Родители Зоуи все еще здесь. Стоят на пороге комнатенки, улыбаются. Отец поглаживает тыльной стороной ладони гладко выбритую щеку, мать нервно теребит край сиреневой кофточки. Забавные. Он – высокий, подтянутый для своего возраста, светловолосый, она – худенькая брюнетка, ростом ему до плеча. Надо будет спросить у девчонки, как их все-таки зовут. Хотя незачем. Я не собираюсь здесь задерживаться, ведь так?

Они что-то говорят, указывают на мой багаж. Хмурюсь, пытаясь понять, что же именно. Кажется, это что-то вроде «располагайся» или «будь как дома». Кажется.

Пожав плечами, склоняюсь над сумкой, лежащей на кровати. Открываю замок, достаю оттуда скейт. Предки Зоуи тихо перешептываются. Ее мама не верит своим глазам, подходит ближе и заглядывает внутрь.

На дне сумки остаются лежать четыре одинаковых черных футболки, три белых, кепка, две кофты и джинсы. Еще где-то в боковом кармане должно быть нижнее белье. А, вот и самое главное – наушники. Достаю их, надеваю, подключаю к телефону и врубаю музыку громче.

Мама Зоуи о чем-то переговаривается с мужем, указывает на мои вещи, картинно хватается за сердце. А я ложусь на постель и закрываю глаза. В этой стране, видимо, никто не знает о «личном пространстве». Может, хоть так догадаются. Вскоре фоновые звуки стихают, кажется, ушли.

А я все лежу и пытаюсь понять, что такого могла найти здесь Челси. Почему изучала этот странный, немелодичный язык, вечерами изводя всех своим р-р-рычанием на русский манер. Зачем обкладывалась учебниками истории, разговорниками, постоянно гуглила что-то, пытаясь узнать как можно больше. Почему рвалась сюда и почему так радовалась, когда ей звонила эта угловатая невзрачная девчонка с прозрачными, как океан, голубыми глазами.

Черт. Океан. Как же мне не хватает тихого шелеста волн, соленого воздуха и горячего золотистого солнца, обжигающего кожу.

– Эй, – чья-то рука мягко ложится на мое плечо, – эй.

Меня мягко укачивает, засасывая в сон, но эти прикосновения становятся все настойчивее и жестче. Наконец вылетевший из уха наушник заставляет открыть глаза.

– Что? – хватаю непрошеную гостью за запястье, прищуриваюсь, смотрю злобно.

И Зоуи, склонившись надо мной, снова забавно вспыхивает. Ее зрачки расширяются, по лицу разливается густой румянец.
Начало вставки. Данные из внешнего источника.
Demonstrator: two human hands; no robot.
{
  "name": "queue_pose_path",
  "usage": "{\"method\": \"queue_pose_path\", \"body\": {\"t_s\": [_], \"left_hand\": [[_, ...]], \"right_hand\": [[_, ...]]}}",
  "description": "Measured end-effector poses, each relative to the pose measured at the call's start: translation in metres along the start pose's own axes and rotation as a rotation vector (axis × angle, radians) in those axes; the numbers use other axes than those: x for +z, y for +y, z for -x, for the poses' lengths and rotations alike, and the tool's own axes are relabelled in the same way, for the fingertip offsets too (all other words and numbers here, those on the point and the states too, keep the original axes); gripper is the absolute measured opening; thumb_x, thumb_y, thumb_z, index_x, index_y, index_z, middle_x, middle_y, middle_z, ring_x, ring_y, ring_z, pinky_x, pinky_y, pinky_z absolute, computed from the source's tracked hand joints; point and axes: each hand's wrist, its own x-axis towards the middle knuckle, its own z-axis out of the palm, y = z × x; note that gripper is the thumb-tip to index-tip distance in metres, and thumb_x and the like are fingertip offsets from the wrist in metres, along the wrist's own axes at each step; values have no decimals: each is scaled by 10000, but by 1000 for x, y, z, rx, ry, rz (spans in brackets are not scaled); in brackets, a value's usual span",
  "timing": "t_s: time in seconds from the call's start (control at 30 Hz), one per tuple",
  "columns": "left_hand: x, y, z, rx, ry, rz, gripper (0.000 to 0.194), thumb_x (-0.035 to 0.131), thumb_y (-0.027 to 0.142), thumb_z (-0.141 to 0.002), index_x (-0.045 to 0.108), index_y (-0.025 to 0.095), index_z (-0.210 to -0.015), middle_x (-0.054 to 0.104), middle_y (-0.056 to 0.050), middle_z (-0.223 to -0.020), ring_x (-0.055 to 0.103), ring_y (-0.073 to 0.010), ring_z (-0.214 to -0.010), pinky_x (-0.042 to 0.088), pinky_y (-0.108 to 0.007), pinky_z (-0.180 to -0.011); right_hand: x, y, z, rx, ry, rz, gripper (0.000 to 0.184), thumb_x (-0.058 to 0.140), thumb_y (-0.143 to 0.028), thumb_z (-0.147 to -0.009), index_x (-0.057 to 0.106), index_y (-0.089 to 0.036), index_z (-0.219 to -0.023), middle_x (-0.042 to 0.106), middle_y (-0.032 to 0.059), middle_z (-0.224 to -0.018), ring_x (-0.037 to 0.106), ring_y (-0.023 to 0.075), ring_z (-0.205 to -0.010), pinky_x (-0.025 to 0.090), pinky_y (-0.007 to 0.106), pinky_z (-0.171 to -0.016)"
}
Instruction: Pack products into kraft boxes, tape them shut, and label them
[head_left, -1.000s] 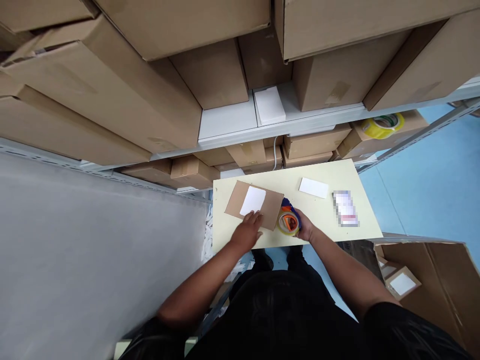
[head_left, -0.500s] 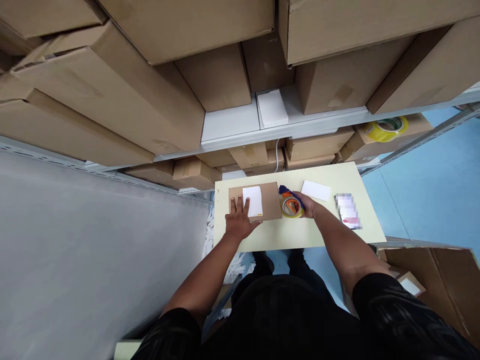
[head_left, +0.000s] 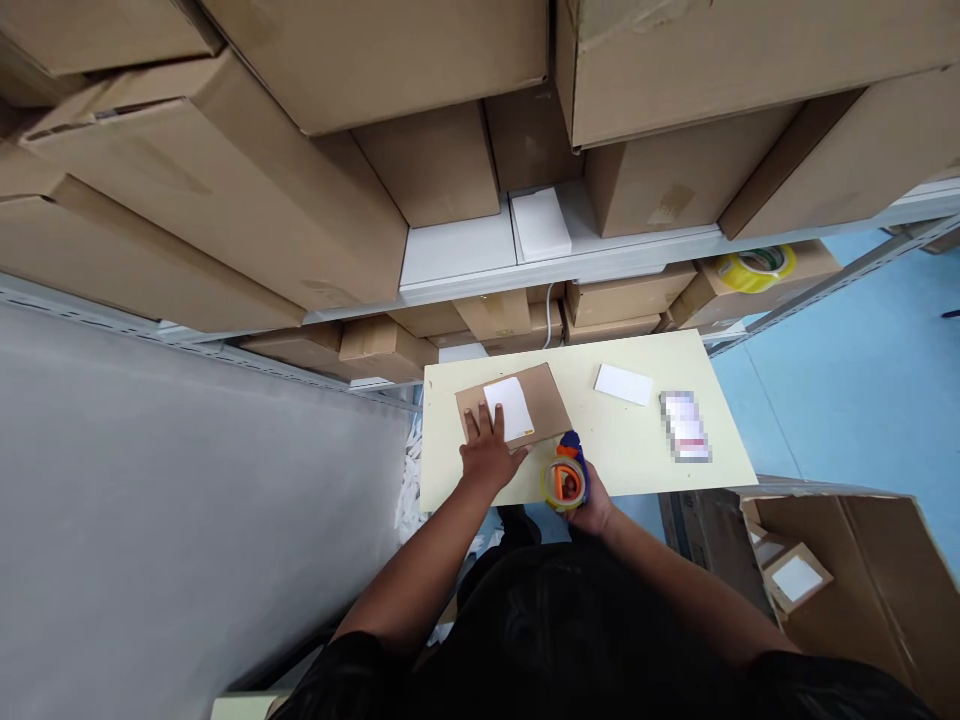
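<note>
Carton (head_left: 551, 402) touched by left hand (head_left: 491, 462), fingers spread. Tape dispenser (head_left: 559, 484) gripped in right hand (head_left: 595, 503), beside carton's right corner.

The pale cream worktop (head_left: 630, 450), a rectangular board with a few small specks, carries a flat cardboard box (head_left: 551, 395) lying askew on its left half, a thin white rectangular block (head_left: 623, 384) right of the middle, and, nearer the right end, a pixelated smartphone (head_left: 685, 426).
</note>
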Motion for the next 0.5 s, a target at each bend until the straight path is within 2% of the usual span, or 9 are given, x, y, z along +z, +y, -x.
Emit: {"method": "queue_pose_path", "body": {"t_s": [0.1, 0.2, 0.27, 0.33, 0.4, 0.5], "left_hand": [[1, -6, 19, 128, -26, -30, 1175, 660, 737, -802, 135, 147, -1672, 87, -204, -1732, 77, -504, -1559, 482, -537, -1057], [-4, -30, 24, 326, -17, -101, 1073, 763, 609, -794, 243, 241, -1658, 290, -166, -1685, 304, -438, -1501, 438, -511, -1111], [-7, -47, 16, 466, 7, -126, 959, 752, 588, -820, 325, 307, -1631, 365, -128, -1657, 362, -390, -1478, 353, -518, -1181], [-6, -59, 3, 559, 55, -139, 956, 736, 661, -801, 368, 318, -1614, 305, -113, -1691, 276, -396, -1531, 200, -567, -1250], [-1, -62, -7, 577, 106, -137, 1023, 706, 749, -768, 356, 304, -1620, 211, -114, -1724, 157, -416, -1574, 56, -624, -1260], [10, -55, -14, 510, 149, -112, 1088, 656, 819, -752, 305, 297, -1639, 146, -119, -1737, 86, -428, -1588, 17, -671, -1236]], "right_hand": [[13, -38, -11, -43, 62, -53, 481, 461, -640, -959, 704, -226, -980, 779, 50, -821, 731, 219, -752, 612, 355, -690], [19, -94, -21, 4, 135, 98, 482, 493, -636, -951, 697, -203, -1008, 776, 69, -841, 733, 235, -779, 617, 384, -703], [24, -127, -27, 23, 175, 218, 462, 539, -614, -942, 693, -184, -1012, 773, 74, -846, 728, 233, -764, 621, 382, -697], [34, -151, -33, 42, 237, 349, 455, 570, -610, -934, 684, -173, -990, 759, 76, -800, 716, 229, -718, 622, 381, -676], [46, -167, -40, 69, 276, 449, 448, 589, -607, -929, 674, -170, -972, 747, 74, -768, 708, 228, -692, 625, 383, -666], [59, -177, -47, 64, 295, 499, 442, 589, -609, -931, 665, -176, -972, 744, 65, -759, 711, 226, -692, 629, 385, -679]]}}
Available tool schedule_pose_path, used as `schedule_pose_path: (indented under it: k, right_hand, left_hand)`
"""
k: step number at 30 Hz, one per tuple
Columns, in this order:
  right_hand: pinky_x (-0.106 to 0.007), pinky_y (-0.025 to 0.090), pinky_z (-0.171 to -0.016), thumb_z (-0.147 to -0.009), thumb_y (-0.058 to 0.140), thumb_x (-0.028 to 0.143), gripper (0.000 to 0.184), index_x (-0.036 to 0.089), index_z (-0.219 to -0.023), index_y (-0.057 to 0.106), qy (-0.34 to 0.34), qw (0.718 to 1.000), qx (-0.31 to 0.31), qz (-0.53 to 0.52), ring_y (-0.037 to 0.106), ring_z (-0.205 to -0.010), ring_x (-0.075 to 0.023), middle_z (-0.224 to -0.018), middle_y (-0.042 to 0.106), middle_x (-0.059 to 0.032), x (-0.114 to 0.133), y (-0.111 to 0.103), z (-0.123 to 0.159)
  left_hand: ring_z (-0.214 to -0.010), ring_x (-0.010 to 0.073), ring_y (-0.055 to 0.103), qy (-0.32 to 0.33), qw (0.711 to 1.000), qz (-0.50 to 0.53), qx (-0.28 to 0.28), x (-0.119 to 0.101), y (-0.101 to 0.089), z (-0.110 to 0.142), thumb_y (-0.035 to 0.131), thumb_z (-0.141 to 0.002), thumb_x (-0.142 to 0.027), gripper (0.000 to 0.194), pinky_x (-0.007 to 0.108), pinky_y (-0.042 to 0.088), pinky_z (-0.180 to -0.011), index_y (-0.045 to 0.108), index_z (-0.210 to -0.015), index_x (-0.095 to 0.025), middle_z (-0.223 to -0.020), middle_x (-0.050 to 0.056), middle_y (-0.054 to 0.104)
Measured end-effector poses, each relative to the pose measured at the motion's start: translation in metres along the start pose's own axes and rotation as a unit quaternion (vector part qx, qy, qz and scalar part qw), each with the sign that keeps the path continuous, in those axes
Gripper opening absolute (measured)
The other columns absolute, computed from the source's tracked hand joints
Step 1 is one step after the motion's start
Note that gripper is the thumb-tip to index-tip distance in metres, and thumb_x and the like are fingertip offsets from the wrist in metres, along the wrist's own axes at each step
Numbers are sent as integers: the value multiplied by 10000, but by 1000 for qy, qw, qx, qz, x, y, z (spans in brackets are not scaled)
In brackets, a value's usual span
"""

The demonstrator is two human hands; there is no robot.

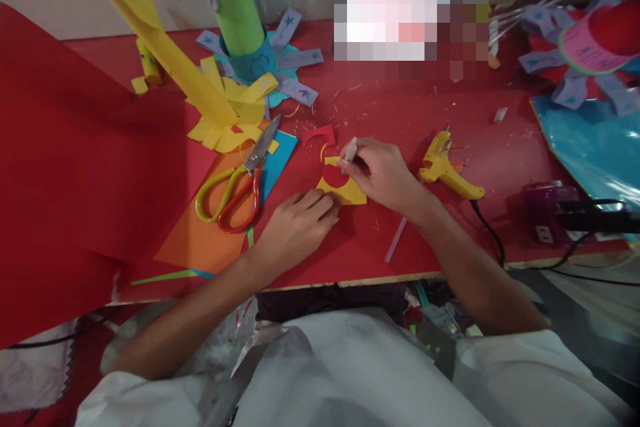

– Тебя ждут внизу! – вырывает руку. – Ужин… в честь твоего приезда.

Девчонка не собирается ждать моего ответа. Роняет наушник мне на грудь, выпрямляется и, тяжело вздохнув, выходит из комнаты. Ее уже нет, но я продолжаю чувствовать исходивший от нее аромат. Корица, ваниль, свежая выпечка… Почти физически ощущаю, как кончики ее волос все еще касаются моей шеи. Закрываю глаза, усмехаюсь и вдруг чувствую, как в джинсах поднимается самое настоящее восстание.